Little lost by canceling summit

U.S., Russia at odds on multiple issues

By The Mercury

We’re not overly concerned that President Barack Obama has canceled his summit meeting next month with Russian President Vladimir Putin.

It isn’t that there isn’t much to talk about. There’s plenty. Rather, it’s that summits ought to be occasions when something actually gets done, and there was little prospect of that. It’s hard not to wonder whether the meeting was scheduled simply because President Obama was already to be in Russia for the G-20 meetings in St. Petersburg.

There’s little doubt that President Putin’s granting of temporary asylum to Edward Snowden was the tipping point for the cancellation. That was done out of spite, not principle.  But Mr. Snowden is hardly the only source of tension between the United States and Russia. Others include global security, trade, arms control and missile defense.
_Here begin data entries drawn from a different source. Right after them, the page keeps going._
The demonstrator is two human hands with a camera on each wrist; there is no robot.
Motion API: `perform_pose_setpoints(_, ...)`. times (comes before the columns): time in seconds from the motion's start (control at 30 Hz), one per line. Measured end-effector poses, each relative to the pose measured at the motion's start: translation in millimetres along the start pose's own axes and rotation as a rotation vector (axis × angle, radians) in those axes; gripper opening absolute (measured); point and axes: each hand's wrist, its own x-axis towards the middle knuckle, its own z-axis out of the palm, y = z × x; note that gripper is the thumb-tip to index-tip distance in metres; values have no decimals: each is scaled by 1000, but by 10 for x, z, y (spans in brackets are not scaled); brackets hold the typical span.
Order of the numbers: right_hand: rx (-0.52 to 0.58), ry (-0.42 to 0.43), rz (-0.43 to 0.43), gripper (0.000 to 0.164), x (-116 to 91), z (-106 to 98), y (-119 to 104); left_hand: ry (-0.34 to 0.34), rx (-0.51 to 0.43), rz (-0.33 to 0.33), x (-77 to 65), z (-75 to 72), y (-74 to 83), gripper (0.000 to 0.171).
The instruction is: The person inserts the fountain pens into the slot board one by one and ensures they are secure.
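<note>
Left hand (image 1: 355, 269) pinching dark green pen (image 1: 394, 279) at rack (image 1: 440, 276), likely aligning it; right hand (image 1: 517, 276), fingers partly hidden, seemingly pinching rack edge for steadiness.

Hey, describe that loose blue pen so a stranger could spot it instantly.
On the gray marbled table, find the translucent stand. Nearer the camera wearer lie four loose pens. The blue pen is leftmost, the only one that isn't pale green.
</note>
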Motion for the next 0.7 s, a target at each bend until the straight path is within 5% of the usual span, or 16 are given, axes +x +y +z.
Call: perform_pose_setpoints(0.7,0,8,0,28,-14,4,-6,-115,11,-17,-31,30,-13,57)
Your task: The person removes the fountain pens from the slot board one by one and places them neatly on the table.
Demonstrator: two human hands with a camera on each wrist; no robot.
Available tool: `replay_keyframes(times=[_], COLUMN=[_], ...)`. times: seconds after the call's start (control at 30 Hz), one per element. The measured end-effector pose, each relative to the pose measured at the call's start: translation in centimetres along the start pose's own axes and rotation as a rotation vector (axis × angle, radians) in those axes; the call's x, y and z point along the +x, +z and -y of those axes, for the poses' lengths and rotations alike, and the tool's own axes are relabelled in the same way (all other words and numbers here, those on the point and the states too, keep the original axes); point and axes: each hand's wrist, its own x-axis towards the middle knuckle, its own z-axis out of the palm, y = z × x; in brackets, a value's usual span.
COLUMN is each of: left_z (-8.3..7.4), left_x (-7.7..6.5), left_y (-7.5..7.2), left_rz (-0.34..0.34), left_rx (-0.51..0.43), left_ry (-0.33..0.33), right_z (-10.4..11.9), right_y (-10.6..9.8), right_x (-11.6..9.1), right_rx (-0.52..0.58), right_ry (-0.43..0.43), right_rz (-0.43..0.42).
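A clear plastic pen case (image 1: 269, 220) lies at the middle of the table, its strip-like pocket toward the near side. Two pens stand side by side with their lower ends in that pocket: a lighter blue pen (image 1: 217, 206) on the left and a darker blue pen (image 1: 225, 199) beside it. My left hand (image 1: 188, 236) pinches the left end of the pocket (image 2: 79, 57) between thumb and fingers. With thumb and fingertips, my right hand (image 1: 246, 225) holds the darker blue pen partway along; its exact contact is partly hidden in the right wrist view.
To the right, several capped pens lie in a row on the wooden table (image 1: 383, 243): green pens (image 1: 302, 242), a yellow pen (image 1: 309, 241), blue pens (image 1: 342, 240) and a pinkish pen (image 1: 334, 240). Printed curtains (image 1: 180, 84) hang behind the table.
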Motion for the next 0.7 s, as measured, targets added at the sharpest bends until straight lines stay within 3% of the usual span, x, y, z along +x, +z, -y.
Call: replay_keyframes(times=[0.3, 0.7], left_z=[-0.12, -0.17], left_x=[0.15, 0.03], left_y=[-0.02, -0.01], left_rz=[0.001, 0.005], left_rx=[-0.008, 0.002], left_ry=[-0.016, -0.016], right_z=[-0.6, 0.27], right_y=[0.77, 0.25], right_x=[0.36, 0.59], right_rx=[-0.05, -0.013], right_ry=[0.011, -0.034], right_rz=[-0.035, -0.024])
Yet another is President Putin’s intensifying crackdown on political dissent and civil rights, including Russia’s oppression of gays and lesbians. Although his refusal to allow Americans to adopt Russians hurts his own people more than it hurts Americans, his hostility toward respected international human-rights organizations should not go unchallenged. Granted, there are limits on what the United States can do, but President Obama’s tepid objections have been disappointing.

Russia can be useful, but it’s not accurate to call it an ally or a friend. Of late,  President Putin seems to have gone out of his way to insult the United States.  On that score, President Obama summed it up well when, speaking about Russia on “The Tonight Show,” he said, “There are times when they slip back into Cold War thinking and Cold War mentality. “

Russia still has a veto on the U.N. Security Council, but it’s a shadow of the once mighty Soviet Union. That doesn’t mean, however, that our two nations couldn’t do considerable good if we were to cooperate more, but that would be easier if we wanted the same things or shared the same values.

In many cases, we don’t. Syria is a good example. The United States wants Bashar Assad, who’s brutalizing his citizenry with Russian weapons and the support terrorist groups like Hezbollah, ousted and replaced by a more representative government, one that will respect human rights. Russia supports Assad in large part because Assad allows Russia a port on the Mediterranean Sea.

It’s worth noting that in announcing that President Obama would not meet with President Putin, the White House statement said “… we believe it would be more constructive to postpone the summit until we have more results from our shared agenda.” In other words, it would be better to meet when we are at least on the same page.

Also worth noting is that although the two presidents won’t meet next month, key subordinates will. Secretary of State John Kerry and Defense Secretary Chuck Hagel will keep appointments with their Russian counterparts.

Perhaps their respective meetings will help in some small way to set the stage for a summit worthy of the name.